What lines in the listing include "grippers"? Return a copy of each.

» Collected material:
=== Begin Enclosure ===

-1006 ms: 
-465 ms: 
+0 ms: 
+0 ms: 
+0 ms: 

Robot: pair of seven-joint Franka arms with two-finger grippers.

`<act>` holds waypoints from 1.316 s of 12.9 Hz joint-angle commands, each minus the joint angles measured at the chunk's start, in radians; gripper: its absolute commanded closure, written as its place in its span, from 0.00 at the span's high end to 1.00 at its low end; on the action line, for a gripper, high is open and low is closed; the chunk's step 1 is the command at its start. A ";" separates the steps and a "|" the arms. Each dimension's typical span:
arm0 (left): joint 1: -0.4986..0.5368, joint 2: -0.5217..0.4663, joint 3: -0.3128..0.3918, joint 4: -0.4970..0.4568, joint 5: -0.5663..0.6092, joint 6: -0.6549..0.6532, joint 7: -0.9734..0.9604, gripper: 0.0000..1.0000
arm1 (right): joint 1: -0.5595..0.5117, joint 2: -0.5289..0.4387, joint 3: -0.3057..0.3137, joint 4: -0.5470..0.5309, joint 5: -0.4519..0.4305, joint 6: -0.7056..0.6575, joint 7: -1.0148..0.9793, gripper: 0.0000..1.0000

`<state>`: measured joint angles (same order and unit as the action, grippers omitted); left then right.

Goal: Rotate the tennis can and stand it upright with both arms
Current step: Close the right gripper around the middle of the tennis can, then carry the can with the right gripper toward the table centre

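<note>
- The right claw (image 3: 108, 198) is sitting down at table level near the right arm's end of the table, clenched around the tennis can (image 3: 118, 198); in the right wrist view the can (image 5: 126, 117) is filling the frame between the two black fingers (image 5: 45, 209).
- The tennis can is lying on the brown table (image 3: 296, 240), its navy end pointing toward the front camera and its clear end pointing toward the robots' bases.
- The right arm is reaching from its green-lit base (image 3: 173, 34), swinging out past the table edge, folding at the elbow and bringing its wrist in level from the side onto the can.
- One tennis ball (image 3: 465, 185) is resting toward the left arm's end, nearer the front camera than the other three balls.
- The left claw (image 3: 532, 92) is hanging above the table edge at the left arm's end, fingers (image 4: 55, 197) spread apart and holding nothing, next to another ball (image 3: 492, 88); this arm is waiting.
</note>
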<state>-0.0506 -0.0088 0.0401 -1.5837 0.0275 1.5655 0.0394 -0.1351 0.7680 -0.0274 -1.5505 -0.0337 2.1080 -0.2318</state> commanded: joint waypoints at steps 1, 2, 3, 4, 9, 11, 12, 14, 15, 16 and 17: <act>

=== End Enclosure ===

» Exercise solution:
Robot: pair of seven-joint Franka arms with two-finger grippers.
`<state>`: measured joint angles (same order and unit as the action, grippers omitted); left then right.

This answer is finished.